What to produce: Images should be omitted while the rest of the data is duplicated exactly.

Source material:

↓

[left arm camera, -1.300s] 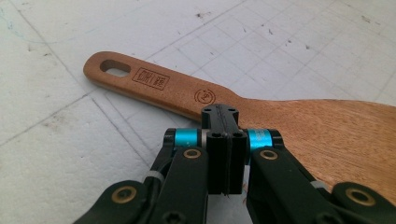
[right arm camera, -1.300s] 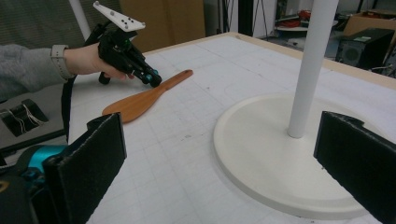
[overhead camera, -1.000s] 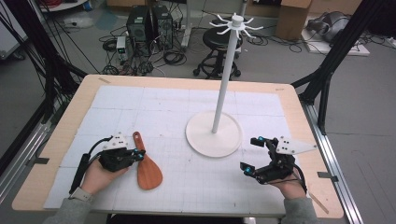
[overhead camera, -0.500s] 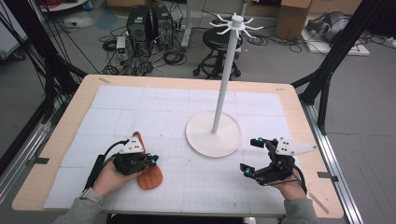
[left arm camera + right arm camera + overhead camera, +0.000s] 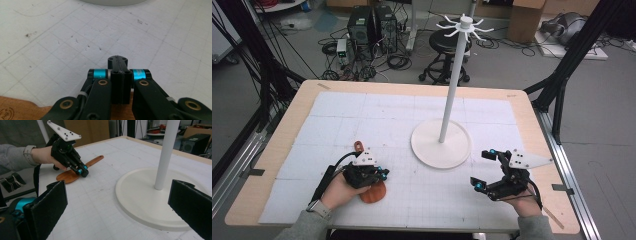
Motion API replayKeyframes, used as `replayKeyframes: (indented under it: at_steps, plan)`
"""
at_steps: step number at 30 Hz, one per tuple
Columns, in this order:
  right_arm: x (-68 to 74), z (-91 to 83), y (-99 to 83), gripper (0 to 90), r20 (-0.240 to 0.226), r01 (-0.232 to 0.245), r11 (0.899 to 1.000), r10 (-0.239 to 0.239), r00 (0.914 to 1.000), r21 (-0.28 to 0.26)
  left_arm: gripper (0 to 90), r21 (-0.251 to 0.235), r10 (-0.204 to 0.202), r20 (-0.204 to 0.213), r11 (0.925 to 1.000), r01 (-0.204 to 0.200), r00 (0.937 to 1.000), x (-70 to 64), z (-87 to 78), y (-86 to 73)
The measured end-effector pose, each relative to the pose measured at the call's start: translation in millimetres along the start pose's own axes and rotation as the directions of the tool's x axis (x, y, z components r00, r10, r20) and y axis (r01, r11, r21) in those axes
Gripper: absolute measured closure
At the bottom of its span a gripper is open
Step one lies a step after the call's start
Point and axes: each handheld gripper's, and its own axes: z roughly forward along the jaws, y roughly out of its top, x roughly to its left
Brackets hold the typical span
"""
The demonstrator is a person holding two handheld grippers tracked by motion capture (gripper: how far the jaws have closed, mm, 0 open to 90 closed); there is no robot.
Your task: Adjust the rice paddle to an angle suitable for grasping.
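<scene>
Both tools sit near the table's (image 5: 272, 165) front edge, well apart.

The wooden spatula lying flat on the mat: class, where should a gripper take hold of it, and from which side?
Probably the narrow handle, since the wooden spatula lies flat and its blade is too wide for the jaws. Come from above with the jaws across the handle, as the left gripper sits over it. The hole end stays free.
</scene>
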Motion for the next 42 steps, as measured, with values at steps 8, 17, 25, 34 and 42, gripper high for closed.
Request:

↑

Response:
[left arm camera, -1.300s] 
[right arm camera, -1.300s] 
[overhead camera, -1.000s] 
[overhead camera, -0.500s] 
[left arm camera + right arm camera + overhead camera, +0.000s] 
Motion API replayKeyframes, used as `replayKeyframes: (indented under it: at_steps, plan)`
"""
at_steps: step number at 30 Hz, one per tuple
Columns, in this order:
  right_arm: x (-68 to 74), z (-91 to 83), y (-99 to 83), gripper (0 to 90), r20 (-0.240 to 0.226), r01 (-0.232 to 0.245), r11 (0.899 to 1.000), r10 (-0.239 to 0.239), r00 (0.914 to 1.000), r21 (-0.28 to 0.26)
  left_arm: gripper (0 to 90), r21 (-0.251 to 0.235), r10 (-0.204 to 0.202), r20 (-0.204 to 0.213), r11 (0.925 to 1.000), r01 (-0.204 to 0.200), r00 (0.937 to 1.000), x (-70 to 64), z (-87 to 78), y (-86 to 73)
The measured end-effector pose, each relative to the pose measured at the call's start: translation in millimetres along the start pose's own axes and rotation as the directions of the tool's x axis (x, y, z components r00, r10, r20) and y axis (r01, r11, r21) in those axes
Gripper: absolute measured closure
At the bottom of its span a gripper is open
Step one lies a step after the call's start
Point and axes: each handheld gripper's, and its own axes: z roughly forward along the jaws, y roughly out of its top, x roughly to its left
Brackets hold the typical span
"""
The demonstrator is a person holding two handheld grippers tracked by motion capture (gripper: how far the jaws have closed, mm, 0 open to 90 closed); there is no robot.
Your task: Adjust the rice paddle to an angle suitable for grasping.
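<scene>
Both tools sit near the table's (image 5: 272, 165) front edge, well apart.

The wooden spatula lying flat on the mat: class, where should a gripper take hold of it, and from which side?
Probably the narrow handle, since the wooden spatula lies flat and its blade is too wide for the jaws. Come from above with the jaws across the handle, as the left gripper sits over it. The hole end stays free.
</scene>
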Motion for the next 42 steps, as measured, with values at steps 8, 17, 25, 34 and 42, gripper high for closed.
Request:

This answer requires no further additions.